Le président nigérian Bola Tinubu a ordonné une enquête sur les agissements d’une agence gouvernementale fictive qui a opéré ouvertement au sein de son gouvernement et a failli recevoir près d’un million de dollars de fonds publics.
Cette agence, baptisée Conseil présidentiel de promotion de l’intervention étrangère, n’a aucune existence légale au Nigeria. Pourtant, elle devait recevoir environ 1,3 milliard de nairas (944 300 dollars) dans le budget national de cette année.
Ses bureaux étaient situés au sein du secrétariat fédéral à Abuja, le même complexe qui abrite les ministères légitimes.
L’agence anticorruption dispose de 30 jours pour mener l’enquête.
Le bureau de Tinubu a annoncé mardi soir que la Commission indépendante de lutte contre la corruption et autres infractions connexes (ICPC) a été chargée d’enquêter. Elle dispose de 30 jours pour rendre son rapport.
Les enquêteurs examineront les allégations de falsification de lettres de nomination et les accusations selon lesquelles l’agence aurait utilisé une fausse nomination présidentielle pour obtenir une reconnaissance officielle, notamment pour faciliter l’obtention de visas.
« Un escroc », déclare le porte-parole de la présidence
Le porte-parole de la présidence, Bayo Onanuga, a qualifié Adeniyi Adeyemi Matthew, l’homme qui prétendait diriger l’agence, d’« escroc » ayant un passé de falsification de faits.
Onanuga a affirmé qu’aucun argent public n’avait été déboursé.
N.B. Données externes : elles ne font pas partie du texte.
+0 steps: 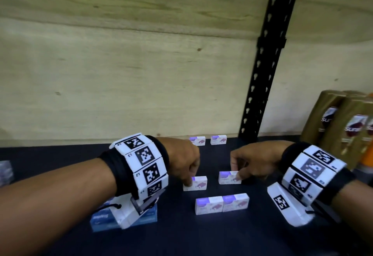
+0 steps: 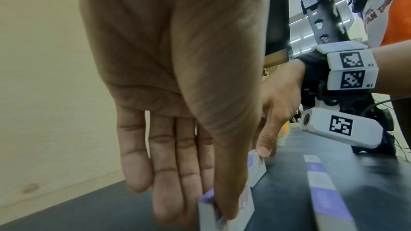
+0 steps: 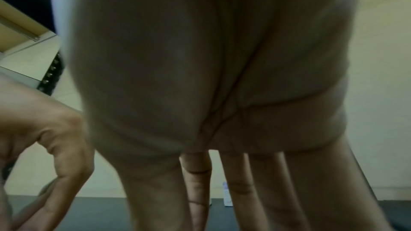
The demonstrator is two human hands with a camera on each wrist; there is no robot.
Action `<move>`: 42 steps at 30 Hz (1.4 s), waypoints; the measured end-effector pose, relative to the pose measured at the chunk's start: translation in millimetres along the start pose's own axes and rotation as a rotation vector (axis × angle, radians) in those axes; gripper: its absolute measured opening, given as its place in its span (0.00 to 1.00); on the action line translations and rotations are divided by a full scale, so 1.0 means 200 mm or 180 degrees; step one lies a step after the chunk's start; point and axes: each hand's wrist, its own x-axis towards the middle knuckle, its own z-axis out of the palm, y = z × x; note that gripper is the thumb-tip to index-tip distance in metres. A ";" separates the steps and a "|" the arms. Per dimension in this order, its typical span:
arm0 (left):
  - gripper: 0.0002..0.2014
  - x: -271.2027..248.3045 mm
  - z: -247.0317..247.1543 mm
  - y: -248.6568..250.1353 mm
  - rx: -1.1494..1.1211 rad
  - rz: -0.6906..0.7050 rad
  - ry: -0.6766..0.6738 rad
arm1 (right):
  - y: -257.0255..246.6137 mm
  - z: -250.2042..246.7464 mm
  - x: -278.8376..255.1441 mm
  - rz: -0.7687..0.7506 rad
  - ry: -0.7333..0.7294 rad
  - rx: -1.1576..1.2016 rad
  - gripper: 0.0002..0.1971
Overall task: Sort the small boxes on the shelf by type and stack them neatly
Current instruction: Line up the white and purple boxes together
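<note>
Plywood backing point(image 1: 125, 70) and a black slotted upright point(image 1: 264, 60) sit behind a dark shelf point(image 1: 222, 235), with six little white-and-purple boxes spread out on it. Left hand point(image 1: 181, 160) is reaching down and pinching the left box point(image 1: 195, 183) between thumb and fingers point(image 2: 177, 164); the left wrist view shows the thumb on one face and the fingers behind it. Right hand point(image 1: 254, 162) is grasping the right box point(image 1: 230, 177) just beside it, with fingertips curled over its top edge, and both boxes look like they're sitting on the shelf. Just in front of both sets of fingers, two more boxes point(image 1: 221, 203) stand touching side by side. Beyond the fingers, near the plywood, there's another pair of boxes point(image 1: 207, 140), slightly apart. Blue box point(image 1: 105, 220) sits under the left wrist, and gold bottles point(image 1: 343, 122) stand off past the right wrist.
</note>
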 end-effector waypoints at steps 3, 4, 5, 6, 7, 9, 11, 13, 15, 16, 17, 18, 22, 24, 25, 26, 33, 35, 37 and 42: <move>0.09 -0.05 0.02 0.03 -0.0058 0.0023 -0.0015 | -0.01 0.03 -0.07 -0.0020 -0.0078 0.0031 0.07; 0.09 -0.07 0.02 0.04 -0.0056 0.0039 -0.0022 | -0.01 0.04 -0.09 -0.0033 -0.0089 0.0047 0.07; 0.09 -0.09 0.02 0.05 -0.0055 0.0062 -0.0031 | -0.01 0.04 -0.11 -0.0045 -0.0097 0.0056 0.06; 0.09 -0.10 0.03 0.06 -0.0062 0.0080 -0.0048 | -0.01 0.05 -0.13 -0.0048 -0.0105 0.0053 0.06; 0.09 -0.12 0.03 0.06 -0.0068 0.0092 -0.0070 | -0.01 0.05 -0.14 -0.0048 -0.0117 0.0045 0.06; 0.09 -0.14 0.03 0.08 -0.0062 0.0093 -0.0109 | -0.02 0.06 -0.18 -0.0066 -0.0125 0.0024 0.06; 0.09 -0.16 0.04 0.09 -0.0066 0.0092 -0.0110 | -0.02 0.07 -0.21 -0.0093 -0.0123 0.0019 0.05; 0.09 -0.17 0.05 0.09 -0.0084 0.0085 -0.0106 | -0.02 0.07 -0.23 -0.0107 -0.0124 0.0011 0.06; 0.09 -0.18 0.05 0.10 -0.0085 0.0069 -0.0117 | -0.02 0.08 -0.25 -0.0109 -0.0112 0.0021 0.08; 0.10 -0.19 0.05 0.10 -0.0080 0.0063 -0.0116 | -0.02 0.07 -0.25 -0.0116 -0.0104 0.0020 0.09; 0.11 -0.19 0.05 0.10 -0.0089 0.0062 -0.0123 | -0.02 0.08 -0.25 -0.0119 -0.0101 0.0011 0.11; 0.13 -0.20 0.05 0.10 -0.0122 0.0061 -0.0151 | -0.02 0.08 -0.25 -0.0108 -0.0101 0.0008 0.13; 0.22 -0.20 0.08 0.12 -0.0266 0.0046 -0.0349 | -0.04 0.10 -0.25 -0.0136 -0.0106 0.0130 0.22; 0.23 -0.19 0.09 0.14 -0.0280 -0.0007 -0.0331 | -0.06 0.11 -0.25 -0.0220 -0.0093 0.0046 0.21; 0.23 -0.19 0.10 0.15 -0.0272 -0.0042 -0.0304 | -0.07 0.12 -0.25 -0.0255 -0.0067 -0.0042 0.20; 0.23 -0.18 0.11 0.16 -0.0253 -0.0068 -0.0269 | -0.08 0.13 -0.24 -0.0276 -0.0028 -0.0130 0.20; 0.19 -0.13 0.11 0.22 -0.0172 0.0025 0.0019 | -0.14 0.15 -0.22 -0.0427 0.0066 -0.0358 0.17; 0.18 -0.13 0.11 0.23 -0.0151 0.0064 0.0051 | -0.15 0.15 -0.21 -0.0453 0.0079 -0.0396 0.18; 0.19 -0.12 0.11 0.23 -0.0132 0.0071 0.0045 | -0.15 0.15 -0.21 -0.0462 0.0047 -0.0413 0.18; 0.20 -0.12 0.08 0.18 -0.0308 0.0014 0.0002 | -0.13 0.08 -0.21 -0.0519 -0.0003 -0.0008 0.18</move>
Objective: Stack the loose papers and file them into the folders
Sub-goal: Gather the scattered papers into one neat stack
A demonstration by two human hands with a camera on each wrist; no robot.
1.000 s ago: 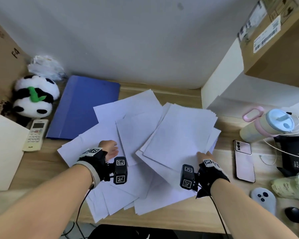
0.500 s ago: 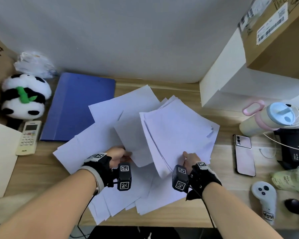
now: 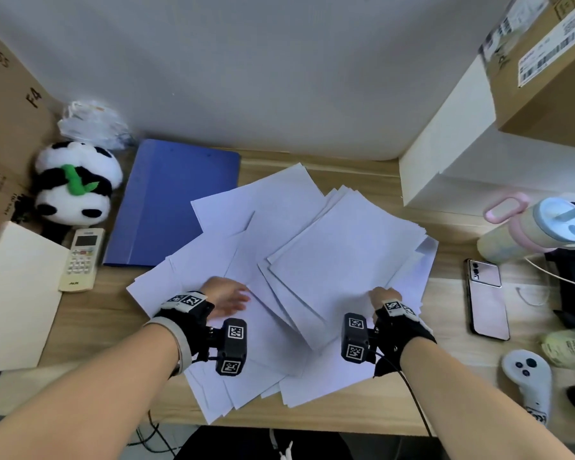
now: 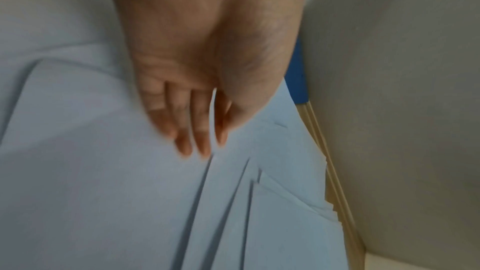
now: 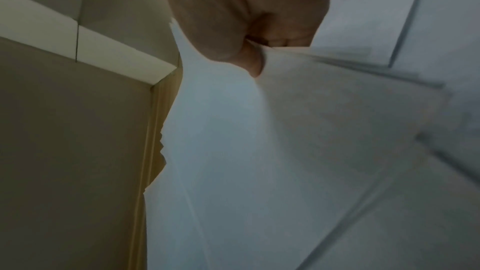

Mais les critiques soulèvent une question plus cruciale : comment une agence inexistante a-t-elle pu se retrouver dans le budget national ?
La pression s’accentue sur Tinubu
Ce scandale accroît la pression politique sur Tinubu à l’approche de l’élection présidentielle, remettant le problème de la corruption endémique au Nigeria sur le devant de la scène.
Selon les médias locaux, Adeyemi aurait affirmé avoir reçu une lettre de nomination du chef de cabinet de Tinubu, Femi Gbajabiamila. Ce dernier nie l’avoir jamais rencontré ou même le connaître.
Les analystes estiment que le gouvernement doit encore expliquer comment cette agence fictive a pu être intégrée aux plans de dépenses officiels.
Date d’audience fixée
Adeyemi doit comparaître devant le tribunal le 27 juillet. Il est accusé de falsification de documents officiels, de tentative d’obtention frauduleuse d’une reconnaissance pour une fausse agence gouvernementale et d’ouverture de plusieurs comptes bancaires au nom de celle-ci.